Daniel had looked into all these books, read most of them, and believed all that he read, except Rabelais, which he could not tell what to make of. He was not, however, one of those persons who complacently suppose everything to be nonsense, which they do not perfectly comprehend, or flatter themselves that they do. His simple heart judged of books by what they ought to be, little knowing what they are. It never occurred to him that any thing would be printed which was not worth printing, any thing which did not convey either reasonable delight or useful instruction: and he was no more disposed to doubt the truth of what he read, than to question the veracity of his neighbour, or any one who had no interest in deceiving him. A book carried with it to him authority in its very aspect. The Morte d'Arthur therefore he received for authentic history, just as he did the painful chronicle of honest John Stowe, and the Barnesian labours of Joshua the self-satisfied: there was nothing in it indeed which stirred his English blood like the battles of Cressy and Poictiers and Najara ; yet on the whole he preferred it to Barnes's story, believed in Sir Tor, Sir Tristram, Sir Launcelot and Sir Lamorack as entirely as in Sir John Chandos, the Captal de Buche and the Black Prince, and liked them better.

Latimer and Du Bartas he used sometimes to read aloud on Sundays; and if the departed take cognizance of what passes on earth, and poets derive any satisfaction from that posthumous applause which is generally the only reward of those who deserve it, Sylvester might have found some compensation for the undeserved neglect into which his works had sunk, by the full and

devout delight which his rattling hymns and quaint collocations afforded to this reader. The silver-tongued Sylvester, however, was reserved for a Sabbath book; as a week-day author Daniel preferred Pliny, for the same reason that bread and cheese, or a rasher of hung mutton, contented his palate better than a syllabub. He frequently regretted that so knowing a writer had never seen or heard of Wethercote and Yordas caves; the ebbing and flowing spring at Giggleswick, Malham Cove, and Gordale Scar, that he might have described them among the wonders of the world. Omne ignotum pro magnifico is a maxim which will not in all cases hold good. There are things which we do not undervalue because we are familiar with them, but which are admired the more thoroughly they are known and understood; it is thus with the grand objects of nature and the finest works of art, with whatsoever is truly great and excellent. Daniel was not deficient in imagination; but no description of places which he had never seen, however exaggerated (as such things always are) impressed him so strongly as these objects in his own neighbourhood, which he had known from childhood. Three or four times in his life it had happened that strangers with a curiosity as uncommon in that age as it is general in this, came from afar to visit these wonders of the West Riding, and Daniel accompanied them with a delight such as he never experienced on any other occasion.

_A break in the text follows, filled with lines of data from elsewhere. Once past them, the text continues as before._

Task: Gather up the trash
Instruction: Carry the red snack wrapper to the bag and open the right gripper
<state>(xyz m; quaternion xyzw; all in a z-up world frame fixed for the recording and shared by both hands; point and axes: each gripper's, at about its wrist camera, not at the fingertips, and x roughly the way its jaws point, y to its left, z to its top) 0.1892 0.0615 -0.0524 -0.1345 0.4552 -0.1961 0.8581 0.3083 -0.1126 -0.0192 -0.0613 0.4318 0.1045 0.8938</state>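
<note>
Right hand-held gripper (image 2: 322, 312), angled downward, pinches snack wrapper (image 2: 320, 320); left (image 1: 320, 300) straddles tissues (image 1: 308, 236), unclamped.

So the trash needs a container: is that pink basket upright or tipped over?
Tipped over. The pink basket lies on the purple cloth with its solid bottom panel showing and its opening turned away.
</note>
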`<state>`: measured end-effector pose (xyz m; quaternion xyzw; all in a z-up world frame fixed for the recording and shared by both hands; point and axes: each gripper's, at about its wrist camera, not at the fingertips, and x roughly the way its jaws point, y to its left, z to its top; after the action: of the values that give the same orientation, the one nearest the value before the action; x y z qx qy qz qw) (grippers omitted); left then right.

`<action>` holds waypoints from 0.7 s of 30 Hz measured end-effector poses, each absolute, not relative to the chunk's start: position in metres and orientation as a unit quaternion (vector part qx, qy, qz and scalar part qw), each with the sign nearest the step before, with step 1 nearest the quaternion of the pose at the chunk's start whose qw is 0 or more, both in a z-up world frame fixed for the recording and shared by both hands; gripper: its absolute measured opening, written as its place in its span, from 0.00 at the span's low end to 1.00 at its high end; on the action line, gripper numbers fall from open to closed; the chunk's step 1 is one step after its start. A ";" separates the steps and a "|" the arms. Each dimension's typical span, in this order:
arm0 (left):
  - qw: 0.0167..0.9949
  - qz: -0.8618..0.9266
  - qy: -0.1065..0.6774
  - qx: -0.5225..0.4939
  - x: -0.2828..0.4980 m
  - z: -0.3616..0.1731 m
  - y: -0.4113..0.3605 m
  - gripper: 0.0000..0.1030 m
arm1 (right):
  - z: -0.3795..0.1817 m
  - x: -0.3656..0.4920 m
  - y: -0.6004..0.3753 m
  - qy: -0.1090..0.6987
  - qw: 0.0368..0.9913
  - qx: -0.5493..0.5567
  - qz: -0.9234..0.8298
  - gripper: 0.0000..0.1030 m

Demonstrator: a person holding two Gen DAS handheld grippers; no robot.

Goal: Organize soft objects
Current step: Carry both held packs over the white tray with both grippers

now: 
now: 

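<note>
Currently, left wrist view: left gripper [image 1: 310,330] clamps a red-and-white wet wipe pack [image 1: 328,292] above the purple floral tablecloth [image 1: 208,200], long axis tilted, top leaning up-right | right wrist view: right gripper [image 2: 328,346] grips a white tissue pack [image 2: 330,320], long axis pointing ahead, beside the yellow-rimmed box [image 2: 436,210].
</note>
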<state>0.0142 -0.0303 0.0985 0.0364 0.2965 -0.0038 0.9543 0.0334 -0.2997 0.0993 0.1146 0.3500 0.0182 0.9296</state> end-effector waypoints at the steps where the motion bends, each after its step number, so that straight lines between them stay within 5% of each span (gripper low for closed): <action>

But the author in whom he delighted most was Plutarch, of whose works he was lucky enough to possess the worthier half: if the other had perished Plutarch would not have been a popular writer, but he would have held a higher place in the estimation of the judicious. Daniel could have posed a candidate for university honours, and perhaps the examiner too, with some of the odd learning which he had stored up in his memory from these great repositories of ancient knowledge. Refusing all reward for such services, the strangers to whom he officiated as a guide, though they perceived that he was an extraordinary person, were little aware how much information he had acquired, and of how strange a kind. His talk with them did not go beyond the subjects which the scenes they came to visit naturally suggested, and they wondered more at the questions he asked, than at any

thing which he advanced himself. For his disposition was naturally shy, and that which had been bashfulness in youth assumed the appearance of reserve as he advanced in life; for having none to communicate with upon his favourite studies, he lived in an intellectual world of his own, a mental solitude as complete as that of Alexander Selkirk or Robinson Crusoe. Even to the Curate his conversation if he had touched upon his books, would have been heathen Greek; and to speak the truth plainly, without knowing a letter of that language, he knew more about the Greeks, than nine-tenths of the clergy at that time, including all the dissenters, and than nine-tenths of the school-masters also.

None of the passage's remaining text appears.